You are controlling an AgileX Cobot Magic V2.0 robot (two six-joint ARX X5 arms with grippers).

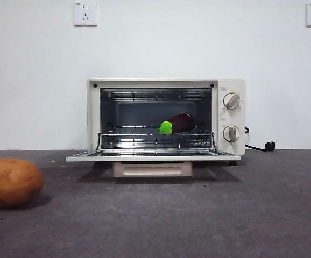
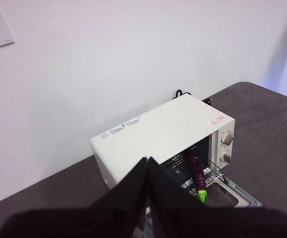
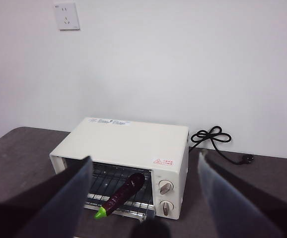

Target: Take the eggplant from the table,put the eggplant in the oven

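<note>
The oven (image 1: 166,115) stands at the back of the table (image 1: 198,215) with its door folded down flat. Inside, the eggplant (image 1: 178,124) lies on the wire rack, green cap toward the front; it also shows as the eggplant (image 3: 119,194) and the eggplant (image 2: 195,171) in the wrist views. My left gripper (image 2: 148,161) hangs high above and behind the oven (image 2: 163,136), jaws shut with nothing held. The right gripper (image 3: 143,168) is raised in front of the oven (image 3: 126,144), open wide and empty. Neither arm appears in the front view.
A round orange-brown potato (image 1: 11,183) sits on the table at the near left. A black power cord and plug (image 1: 263,146) trail from the oven's right side along the white wall. Wall sockets (image 1: 85,13) sit high up.
</note>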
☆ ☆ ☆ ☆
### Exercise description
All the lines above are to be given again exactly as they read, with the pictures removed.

### Solution to this exercise
You are controlling an AgileX Cobot Magic V2.0 robot (two six-joint ARX X5 arms with grippers).


Target: Take the eggplant from the table,put the eggplant in the oven

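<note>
The oven (image 1: 166,115) stands at the back of the table (image 1: 198,215) with its door folded down flat. Inside, the eggplant (image 1: 178,124) lies on the wire rack, green cap toward the front; it also shows as the eggplant (image 3: 119,194) and the eggplant (image 2: 195,171) in the wrist views. My left gripper (image 2: 148,161) hangs high above and behind the oven (image 2: 163,136), jaws shut with nothing held. The right gripper (image 3: 143,168) is raised in front of the oven (image 3: 126,144), open wide and empty. Neither arm appears in the front view.
A round orange-brown potato (image 1: 11,183) sits on the table at the near left. A black power cord and plug (image 1: 263,146) trail from the oven's right side along the white wall. Wall sockets (image 1: 85,13) sit high up.
</note>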

That is the complete answer to the exercise.